Content starts
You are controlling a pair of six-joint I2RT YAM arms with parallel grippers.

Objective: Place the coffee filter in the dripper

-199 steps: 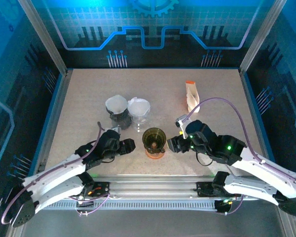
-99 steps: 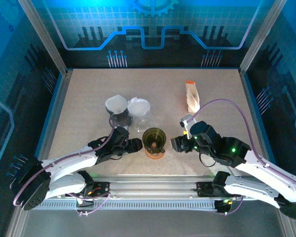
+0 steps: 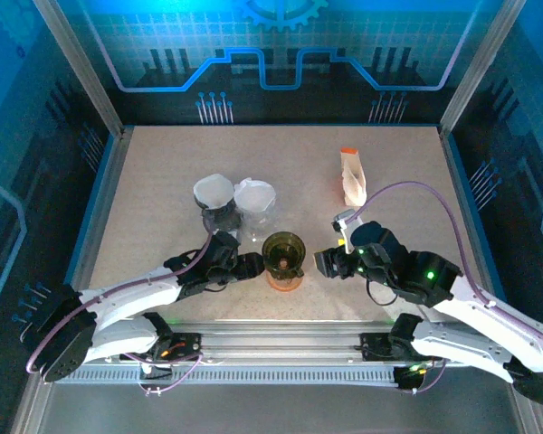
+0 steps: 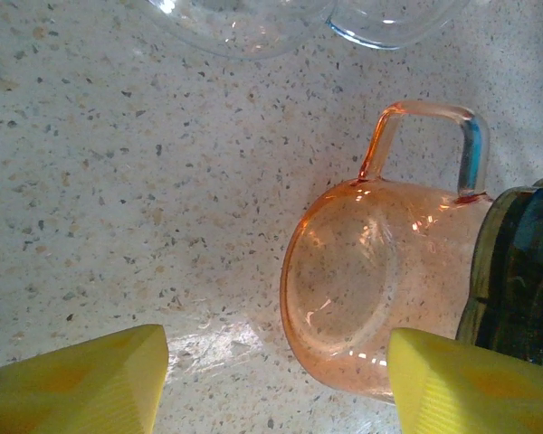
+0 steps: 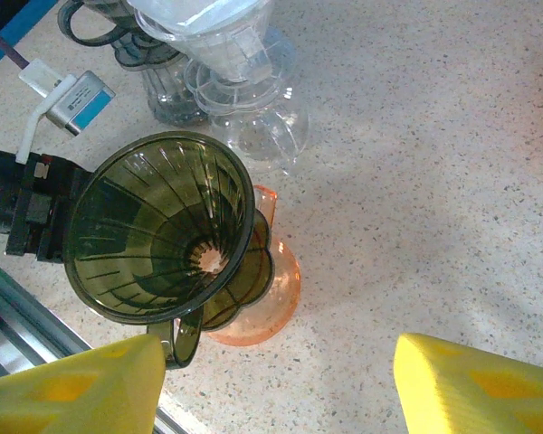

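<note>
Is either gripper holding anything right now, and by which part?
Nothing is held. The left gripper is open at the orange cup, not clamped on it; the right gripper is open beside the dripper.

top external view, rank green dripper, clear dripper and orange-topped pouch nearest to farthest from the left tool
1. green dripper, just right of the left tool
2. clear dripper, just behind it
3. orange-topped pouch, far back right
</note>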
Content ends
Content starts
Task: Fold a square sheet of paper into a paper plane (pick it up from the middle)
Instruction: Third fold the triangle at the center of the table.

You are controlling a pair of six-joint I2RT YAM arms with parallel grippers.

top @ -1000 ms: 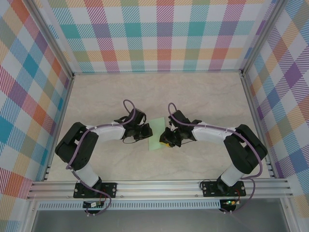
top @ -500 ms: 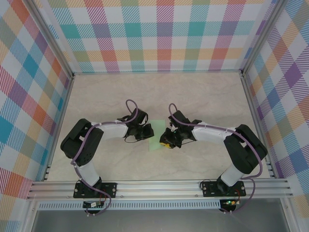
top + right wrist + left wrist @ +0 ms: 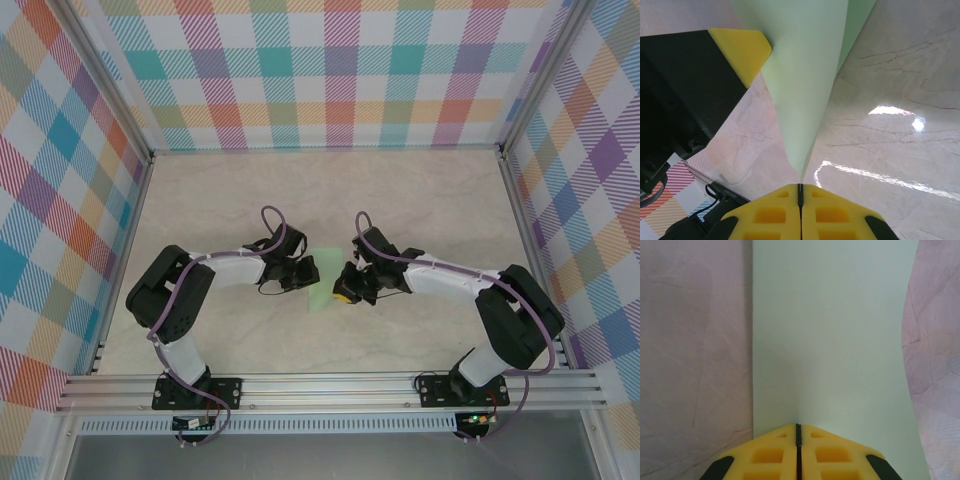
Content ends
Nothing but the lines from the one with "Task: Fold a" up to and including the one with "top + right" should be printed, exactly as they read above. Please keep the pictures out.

Worked solution
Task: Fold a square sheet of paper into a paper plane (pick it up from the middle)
Instruction: Third fold the triangle at the center of the table.

You are controlling a pair of six-joint I2RT YAM arms with parallel grippers.

top @ -1000 ms: 
top @ -500 ms: 
top + right wrist + left wrist @ +0 ms: 

This exercise is now complete.